Rivayete göre, 2 Mehmed'in Bursa veya Edirne zamanında, dervişin biri divanın ortasına sızıp "Padişah kangınız? (hanginiz?)" diye sormuş. Artık imparatorluk çağında böyle ölçüsü kaçmış aşiret demokrasisine tahammül edilemezdi; idare ve devlet, yönetilenle çok fazla yüz göz olmaya başlamıştır. Bu yüzden Fatih Sultan Mehmed devrinden itibaren padişahlar Divan-ı Hümayun'a yani dünyayı yöneten bu kurula başkanlıktan çekilmişler, toplantı salonu üzerinde kafesle ayrılan bir hücrede oturarak müzakereleri takip etmeye başlamışlardır.
Fatih devrinde yapılan bu kapının üzerinde Ali b. Müridi's Sufi tarafından yazılan kitabede "Bu mübarek kale, Allah'ın desteği ve rızası
üzerine, güvenliği sağlamak maksadıyla, Sultan Mehmed Han'ın oğlu
Sultan Murad'ın oğlu, karaların padişahı ve denizlerin hakanı, insanların ve cinlerin üzerinde Allah'ın gölgesi, Doğu'da ve Batı'da Allah'ın yardımcısı, su ve toprağın kahramanı, Konstantiniyye'nin fatihi ve fethin babası olan Sultan Mehmed Han'ın -Allah Teala onun hükümdarlığını ebedi kılsın ve mekanını kutup yıldızlarından yüksek eylesin- emriyle, (Hicri) 883 yılının mübarek ramazan ayında (Kasım 1478) imar ve inşa edildi." ifadesi yer alır.

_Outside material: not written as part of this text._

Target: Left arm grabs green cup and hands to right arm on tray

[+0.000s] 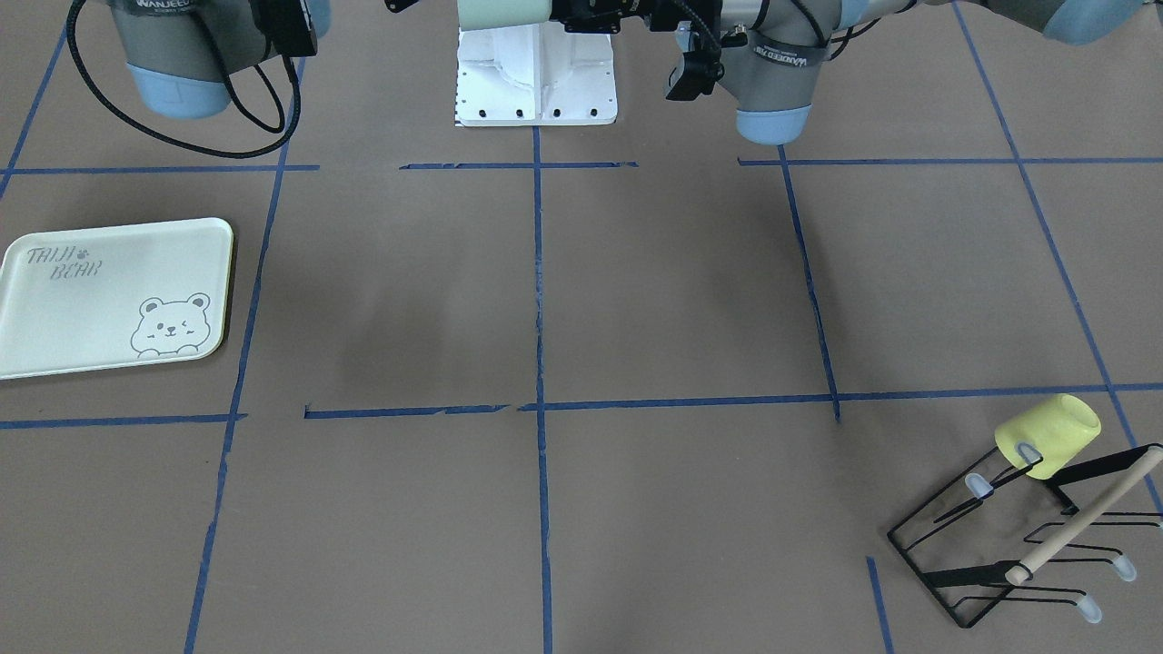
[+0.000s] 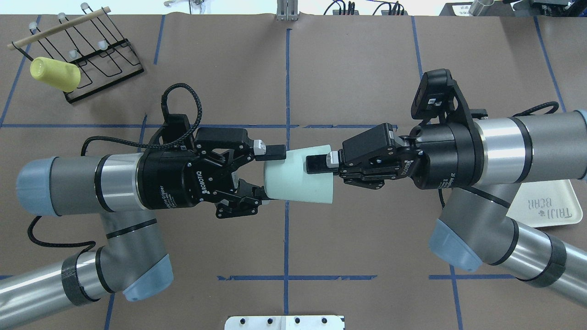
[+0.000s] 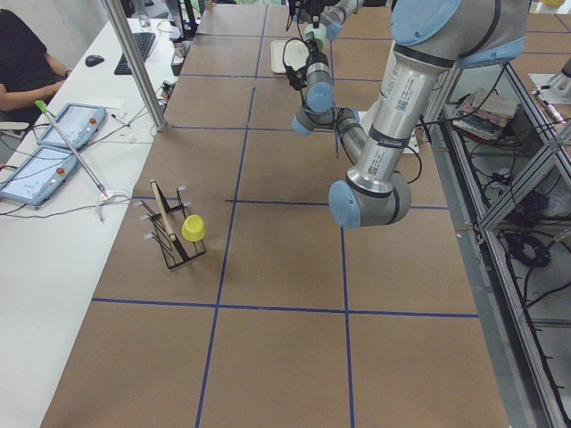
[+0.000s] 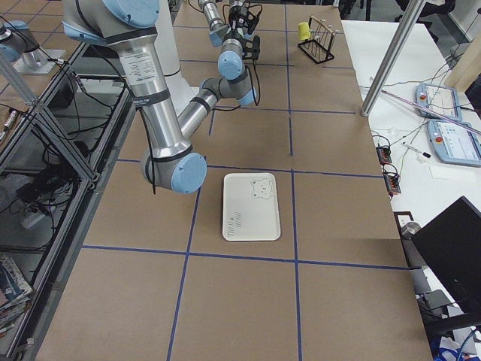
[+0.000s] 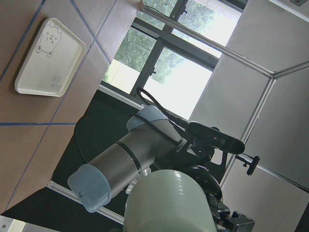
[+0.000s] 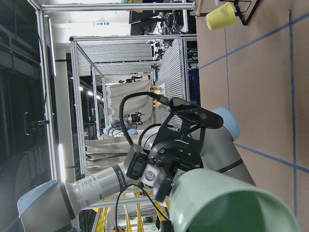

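The green cup (image 2: pixel 298 176) lies on its side in mid-air over the table's middle, with its mouth towards my right arm. My left gripper (image 2: pixel 268 174) is shut on its narrow base end, one finger on each side. My right gripper (image 2: pixel 318 165) is nearly shut at the cup's rim. One finger lies over the outer wall and the other is hidden by the cup. The cup's base fills the bottom of the left wrist view (image 5: pixel 169 203), and its open mouth fills the bottom of the right wrist view (image 6: pixel 231 203). The tray (image 1: pixel 91 309) lies flat on the table and holds nothing. My right arm partly hides it in the overhead view (image 2: pixel 550 206).
A yellow cup (image 2: pixel 55 73) hangs on a black wire rack (image 2: pixel 87 50) at the far left corner. It also shows in the front-facing view (image 1: pixel 1049 434). The white robot base plate (image 2: pixel 284 322) is at the near edge. Blue tape lines grid the brown table.
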Robot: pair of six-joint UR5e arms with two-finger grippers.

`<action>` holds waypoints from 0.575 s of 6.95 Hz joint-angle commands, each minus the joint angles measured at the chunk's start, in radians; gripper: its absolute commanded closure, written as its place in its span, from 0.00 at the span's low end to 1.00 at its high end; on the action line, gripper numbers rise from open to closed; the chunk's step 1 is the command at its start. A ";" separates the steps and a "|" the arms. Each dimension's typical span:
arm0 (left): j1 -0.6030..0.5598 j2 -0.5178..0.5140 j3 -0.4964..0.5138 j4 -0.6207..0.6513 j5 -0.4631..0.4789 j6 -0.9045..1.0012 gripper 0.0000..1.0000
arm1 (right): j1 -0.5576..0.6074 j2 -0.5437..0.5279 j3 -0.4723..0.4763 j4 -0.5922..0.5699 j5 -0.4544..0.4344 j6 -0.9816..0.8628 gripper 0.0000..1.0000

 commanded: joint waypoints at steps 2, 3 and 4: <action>-0.006 0.010 -0.009 0.004 0.005 0.004 0.00 | -0.004 -0.005 0.002 0.004 0.001 -0.001 0.97; -0.009 0.014 -0.009 0.004 0.005 0.005 0.00 | 0.004 -0.022 0.008 0.034 0.001 0.002 0.97; -0.009 0.026 -0.004 0.004 0.005 0.015 0.00 | 0.016 -0.105 0.008 0.148 -0.008 0.008 0.97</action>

Şadırvanlı Sofa'dan Biniş Yolu'na geçilen Perde Kapısı'nın üzerinde "Allah size insanlar arasında hükmettiğiniz zaman adaletle hükmetmenizi emreder. Allah size ne kadar güzel öğütler veriyor. Şüphesiz Allah her şeyi işitici, her şeyi görücüdür." (Nisa Suresi, 58) mealindeki ayet-i kerime yer almaktadır.
Cülus merasimi öncesi vefat eden padişahın naaşı yeni padişaha gösterilirdi. Böylece padişah dahi olsa bütün insanların sonunun nasıl olacağı hatırlatılmış olurdu.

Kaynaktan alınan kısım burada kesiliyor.